In 2019 golfing wunderkind Darcy Habgood left our idyllic shores for the United States - on a full scholarship to Washington State University.
She admits she suffered a fair amount of culture shock in her first semester, with most Yanks not fully versed in Australian slang nor our laconic wit.
"I got a lot of people going 'What language are you speaking?'," she said.
But after a full semester navigating her new world the young woman from the NSW mid-north coast began to find her form.
In her second semester she played in five tournaments - including in Hawaii - and collected five Top 50 finishes, two of which were Top 10 placements.
In the WSU Cougar Classic in September last year she came the closest she'd been to winning a tournament.
"I was behind by three shots and then I had four three-putts in my last round. I think I was focusing on the outcome too much rather than what was in front of me," she said.
Still, she finished the tournament in tied fifth place with her colleague, and ended the year ranked second on her team.
At WSU, Darcy is supported by a coaching team which includes a mental coach, and she's been amazed by her own zen-like transformation.
"I am a completely different person on the golf course now than I was when I started," she said.
I've learned to accept a bad shot, and not let it affect the next one. I've learned how to switch off from golf when I leave the course, and I've been learning patience - something which I really didn't have much of before.
All invaluable tools for dealing with the slings and arrows that 2020 has flung forth. Still, it was a rude shock in March to be given an ultimatum to pack her bags.
"The semester was cancelled due to COVID and we were given four days to leave - it was either go home or stay here and face the unknown," she said.
Darcy chose to return to Nambucca to wait it out, but struggled with that decision for a while.
"I felt frustrated and stuck. It was hard to stay motivated to do my school work - at times there was so much work piling up that I wanted to give up," she said.
"It took me a while to appreciate the fact I was able to come home. But after I realised I was being ungrateful I took advantage of being able to work in the Pro Shop and earn more money, and learn from Dad who is my coach."
With enough money in the bank to buy herself a car, and an 'all-clear' for the upcoming semester, Darcy is packing her bags once more.

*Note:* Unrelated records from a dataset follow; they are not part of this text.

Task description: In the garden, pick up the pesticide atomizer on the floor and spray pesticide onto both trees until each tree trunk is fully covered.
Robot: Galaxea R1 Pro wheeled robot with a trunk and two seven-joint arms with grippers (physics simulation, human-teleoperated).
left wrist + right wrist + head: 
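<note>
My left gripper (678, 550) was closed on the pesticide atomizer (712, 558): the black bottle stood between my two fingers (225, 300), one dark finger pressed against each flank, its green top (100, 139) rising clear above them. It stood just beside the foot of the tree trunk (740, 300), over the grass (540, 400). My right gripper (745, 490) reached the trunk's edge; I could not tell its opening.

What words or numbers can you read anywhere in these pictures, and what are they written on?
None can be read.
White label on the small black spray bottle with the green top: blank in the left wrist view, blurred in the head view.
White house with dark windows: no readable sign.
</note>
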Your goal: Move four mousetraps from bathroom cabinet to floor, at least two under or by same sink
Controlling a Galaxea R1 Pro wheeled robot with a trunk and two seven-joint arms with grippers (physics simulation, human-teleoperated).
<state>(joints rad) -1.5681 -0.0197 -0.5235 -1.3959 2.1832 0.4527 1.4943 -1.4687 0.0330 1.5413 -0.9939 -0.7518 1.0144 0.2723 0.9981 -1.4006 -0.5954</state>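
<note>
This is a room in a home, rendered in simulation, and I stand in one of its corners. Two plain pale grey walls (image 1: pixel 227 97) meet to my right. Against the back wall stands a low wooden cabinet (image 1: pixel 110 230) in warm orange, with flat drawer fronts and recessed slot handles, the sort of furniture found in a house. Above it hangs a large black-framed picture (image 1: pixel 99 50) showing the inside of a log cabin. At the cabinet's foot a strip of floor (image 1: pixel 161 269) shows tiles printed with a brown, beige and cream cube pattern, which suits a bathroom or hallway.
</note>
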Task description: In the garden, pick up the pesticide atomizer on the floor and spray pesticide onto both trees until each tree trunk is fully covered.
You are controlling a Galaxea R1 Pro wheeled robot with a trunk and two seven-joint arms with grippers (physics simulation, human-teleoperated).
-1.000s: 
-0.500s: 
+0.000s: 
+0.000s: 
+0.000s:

She flies out to LAX on Sunday.
It might seem like madness to be flying back to a country with such a loose grasp on this pandemic.
This month has seen the US tip scarily close to nearly a quarter of a million new COVID-19 infections per day. This year Washington State has recorded 3,195 COVID-related deaths from nearly 230,000 cases - a figure eight times more thanAustralia.
And Darcy is under no illusion about the risks she faces.
"I'm nervous about the flight - there aren't a lot of people on my plane, which is good, but I'm arriving in LA - one of the biggest airports in the world. And then I need to catch a bus for an hour," she said.
There is a very good chance that I could get COVID. But it's a risk I'm willing to take because it's where I need to be to get to where I want to go in life.
And her Dad, Paul Habgood, is supportive of her decision.
"Ultimately she'll have access to the best medical professionals and care over there," he said. "And we're excited for her get back on track."
Darcy said the university had taken a proactive approach to dealing with the virus and the team's doctors, trainers and supervisors have already received the COVID vaccination.
"I have to quarantine for five days when I arrive, and there is daily testing. We might even have to play with masks on," she said.
But right now her mind is on other things; making sure she doesn't repeat the same mistake of packing enough to clothe an entire army, and getting back to the business of taking the golfing world by storm.